EXERCISE REQUIREMENTS: From the first line to the last, reproduce the material exactly.
DATA SECTION below:
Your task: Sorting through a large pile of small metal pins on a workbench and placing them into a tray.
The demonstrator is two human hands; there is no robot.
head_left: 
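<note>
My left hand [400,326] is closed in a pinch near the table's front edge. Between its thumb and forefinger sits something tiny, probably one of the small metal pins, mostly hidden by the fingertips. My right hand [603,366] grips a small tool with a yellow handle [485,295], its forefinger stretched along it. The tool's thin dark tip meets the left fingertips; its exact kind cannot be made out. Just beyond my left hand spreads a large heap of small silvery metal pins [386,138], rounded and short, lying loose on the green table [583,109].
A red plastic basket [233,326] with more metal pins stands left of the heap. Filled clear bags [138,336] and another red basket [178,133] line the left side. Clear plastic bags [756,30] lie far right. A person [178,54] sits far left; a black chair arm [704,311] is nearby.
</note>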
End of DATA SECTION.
OUTPUT OF THE TASK:
Your task: Sorting through a large pile of small metal pins on a workbench and placing them into a tray.
The demonstrator is two human hands; there is no robot.
head_left: 
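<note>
My left hand [400,326] is closed in a pinch near the table's front edge. Between its thumb and forefinger sits something tiny, probably one of the small metal pins, mostly hidden by the fingertips. My right hand [603,366] grips a small tool with a yellow handle [485,295], its forefinger stretched along it. The tool's thin dark tip meets the left fingertips; its exact kind cannot be made out. Just beyond my left hand spreads a large heap of small silvery metal pins [386,138], rounded and short, lying loose on the green table [583,109].
A red plastic basket [233,326] with more metal pins stands left of the heap. Filled clear bags [138,336] and another red basket [178,133] line the left side. Clear plastic bags [756,30] lie far right. A person [178,54] sits far left; a black chair arm [704,311] is nearby.
</note>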

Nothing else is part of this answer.